Je pense que le problème soulevé n'est pas que chacun soit libre, mais plutôt une critique de notre culture mainstream (médiatique)* qui enjoint aux gens de faire telle ou telle chose, qui nous considère comme un looser ou un winner si on fait ceci ou cela


* : dans laquelle un certain féminisme joue beaucoup. En gros une femme pilote de chasse, sous-marinier, PDG d'Areva ou Chancelière c'est un progrès de l'humanité à imiter et généraliser et on fait des reportages apologiques de deux heures. Une femme qui, entre-autre, est un pilier d'une vie familiale saine en élevant bien ses trois gamins dans une famille stable..... c'est super has been.
Pourtant la survie de nos cultures et civilisations a bien plus à voir avec le second exemple qu'avec le premier (qui est anecdotique, et qui, au fond, ne change rien )

D'ailleurs on pourrait faire à peu près la même analyse pour l'image des hommes. L'image du bon père de famille est totalement has been, tandis que le créateur de mode gay parisien célibataire et hype nous est présenté comme la réussite ultime de la vie, idem jeune-trader-millionaire ultra-hétéro habitué aux putes et à la cocaïne incapable d'avoir une relation stable avec une femme.

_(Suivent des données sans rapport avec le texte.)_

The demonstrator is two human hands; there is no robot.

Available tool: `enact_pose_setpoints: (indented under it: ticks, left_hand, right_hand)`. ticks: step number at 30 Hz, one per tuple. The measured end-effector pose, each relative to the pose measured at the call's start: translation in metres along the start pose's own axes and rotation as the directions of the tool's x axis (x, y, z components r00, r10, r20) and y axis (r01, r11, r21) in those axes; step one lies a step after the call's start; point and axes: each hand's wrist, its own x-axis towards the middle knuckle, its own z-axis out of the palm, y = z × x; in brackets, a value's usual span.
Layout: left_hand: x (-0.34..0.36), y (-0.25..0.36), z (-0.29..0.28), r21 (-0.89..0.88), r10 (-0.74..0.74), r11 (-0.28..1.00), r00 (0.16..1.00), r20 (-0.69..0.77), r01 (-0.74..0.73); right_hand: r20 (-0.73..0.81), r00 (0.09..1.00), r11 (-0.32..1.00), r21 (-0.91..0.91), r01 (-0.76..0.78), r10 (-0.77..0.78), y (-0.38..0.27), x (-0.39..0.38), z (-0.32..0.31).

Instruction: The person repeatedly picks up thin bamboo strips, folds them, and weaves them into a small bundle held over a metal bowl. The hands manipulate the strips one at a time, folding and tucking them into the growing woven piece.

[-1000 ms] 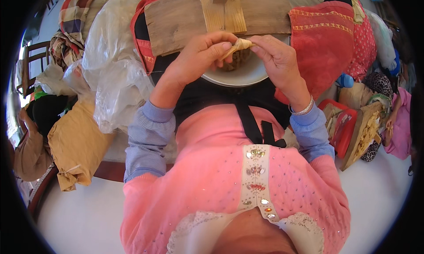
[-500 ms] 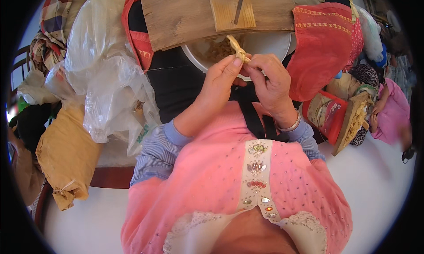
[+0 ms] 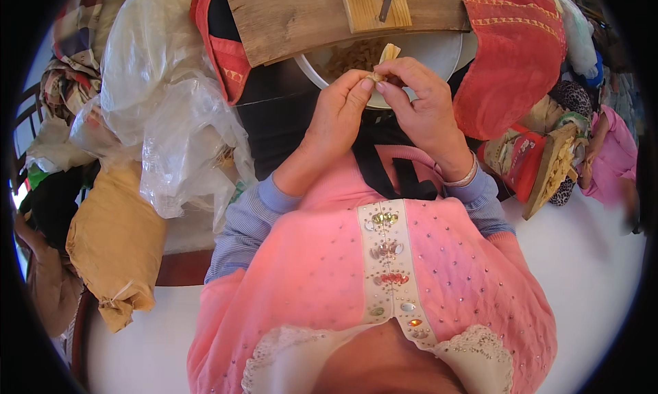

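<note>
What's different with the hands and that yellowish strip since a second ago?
The left hand and right hand drew closer together and toward the body. The pale yellow, flat-ended strip, sideways before, now shows one end pointing away. Both hands hold it in every picture. The brown wooden board still overlaps the round white bowl.

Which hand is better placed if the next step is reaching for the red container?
Probably the right hand: it is nearer the red container on that side. The left hand also pinches the pale strip, so could hold it alone.
</note>
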Motion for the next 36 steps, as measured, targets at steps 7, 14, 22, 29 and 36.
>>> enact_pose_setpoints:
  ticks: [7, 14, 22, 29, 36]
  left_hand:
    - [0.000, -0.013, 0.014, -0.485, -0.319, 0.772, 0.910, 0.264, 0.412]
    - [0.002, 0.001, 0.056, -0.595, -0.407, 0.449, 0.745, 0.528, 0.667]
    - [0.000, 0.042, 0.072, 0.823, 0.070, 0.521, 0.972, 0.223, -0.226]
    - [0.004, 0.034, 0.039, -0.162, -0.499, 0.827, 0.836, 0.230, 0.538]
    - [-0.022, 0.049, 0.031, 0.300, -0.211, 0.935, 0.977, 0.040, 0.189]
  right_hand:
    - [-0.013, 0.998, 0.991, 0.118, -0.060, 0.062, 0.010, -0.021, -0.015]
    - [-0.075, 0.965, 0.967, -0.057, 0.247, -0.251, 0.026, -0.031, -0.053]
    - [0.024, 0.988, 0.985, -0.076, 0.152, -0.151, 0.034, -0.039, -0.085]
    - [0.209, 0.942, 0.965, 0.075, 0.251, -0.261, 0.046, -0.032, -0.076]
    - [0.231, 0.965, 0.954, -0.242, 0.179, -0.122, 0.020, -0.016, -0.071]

Donc au fond il ne s'agit pas de critiquer ceux qui ont d'autres vies/fait d'autres choix que la majorité et sont sorti de rôle "sexués", mais de critiquer la critique, c'est-à-dire les biais de la société elle-même qui nous présente tels ou tels modèles comme des exemples de réussites, et tels autres archétypes comme l'exemple du bauf etc.